The simplest version of the paradox is the sentence:

This statement is false. (A)
If the statement is true, everything asserted in it must be true. However, because the statement asserts that it is itself false, it must be false. So the hypothesis that it is true leads to the contradiction that it is false. Yet the sentence cannot be false for that hypothesis also leads to contradiction. If the statement is false, then what it says about itself is not true. It says that it is false, so that must not be true. Hence, it is true. Under either hypothesis, the statement is both true and false.

However, that the liar sentence can be shown to be true if it is false and false if it is true has led some to conclude that it is neither true nor false. This response to the paradox is, in effect, to reject the common beliefs about truth and falsity: the claim that every statement has to abide by the principle of bivalence, a concept related to the law of the excluded middle.

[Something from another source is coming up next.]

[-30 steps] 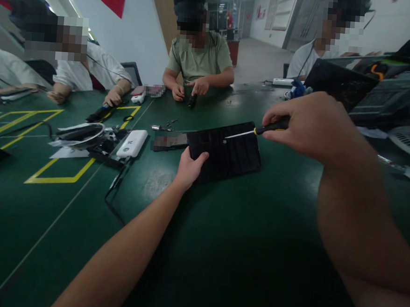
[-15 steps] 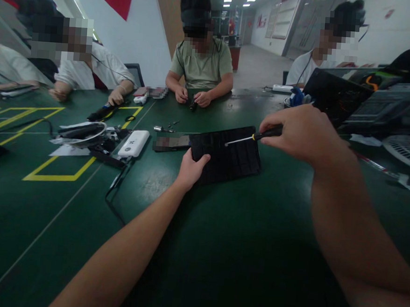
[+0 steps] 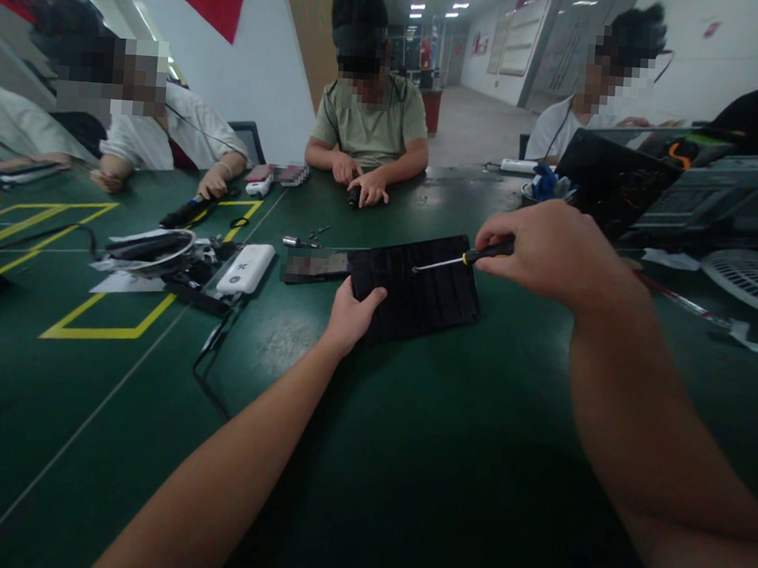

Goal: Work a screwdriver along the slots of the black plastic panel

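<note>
My left hand grips the left end of a flat black rectangular panel, its thumb lying on top. The panel's face has recessed sections, but what kind of part it is I cannot make out. In my right hand is a screwdriver with a black and yellow handle. Its thin shaft slants down to the left, and the tip is at a small shiny spot on the panel, apparently a screw. Just left of the panel lies a dark flat device, partly blurred out, with small metal parts behind it.
A white power bank with a cable lies left, beside a pile of cables and papers. Across the table a person handles a small dark object. At right stand a dark open case and a white fan grille.
My right hand and the screwdriver have shifted very slightly left, the tip staying on the same spot. The person opposite has brought both hands together over the small dark object.
</note>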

The proposal that the statement is neither true nor false has given rise to the following, strengthened version of the paradox:

This statement is not true. (B)
If (B) is neither true nor false, then it must be not true. Since this is what (B) itself states, it means that (B) must be true and so one is led to another paradox.

Another reaction to the paradox of (A) is to posit, as Graham Priest has, that the statement follows paraconsistent logic and is both true and false. Nevertheless, even Priest's analysis is susceptible to the following version of the liar:

This statement is only false. (C)
If (C) is both true and false then it must be true. This means that (C) is only false, since that is what it says, but then it cannot be true, creating another paradox.

this question has nothing to do with the liar's paradox.

+1.

It is raining in France right now.

Do you believe this is true? Do you believe this is false?

Personally, I do not believe it is true, but I also do not believe it is false. I simply do not know one way or the other.

Maybe it is easier to see for the first time if you replace "believe" with "claim."

/thread...? please??

This is a very basic tenet of logic which people often misunderstand. Belief is holding the position that something is true. The statement "X is true" is what is called a truth statement, and is separate from the statement "X is not true", which is also a truth statement ("'X is not true' is true"). Not believing the first statement does not imply you must believe the second statement. However, if you do believe one of the two statements, you must necessarily believe that the other is not true, as per the second law of logical absolutes - the law of non contradiction: a truth statement cannot both be true and not true in the same sense at the same time.

The 'rain in France' example is a good one. Here is another:

I flip a coin, and do not show you the results. I then ask you if you believe that the coin came up heads (keep in mind I am not asking you to guess, I am asking you about your belief; I am asking if you are convinced that the coin came up heads). Logically, since you have no evidence that the coin came up heads and not tails, your answer will be no. However, that does not then mean that you must necessarily believe that the coin did not come up heads. Finally, if you do believe that the coin came up heads, you cannot believe that it did not come up heads.

lol, wut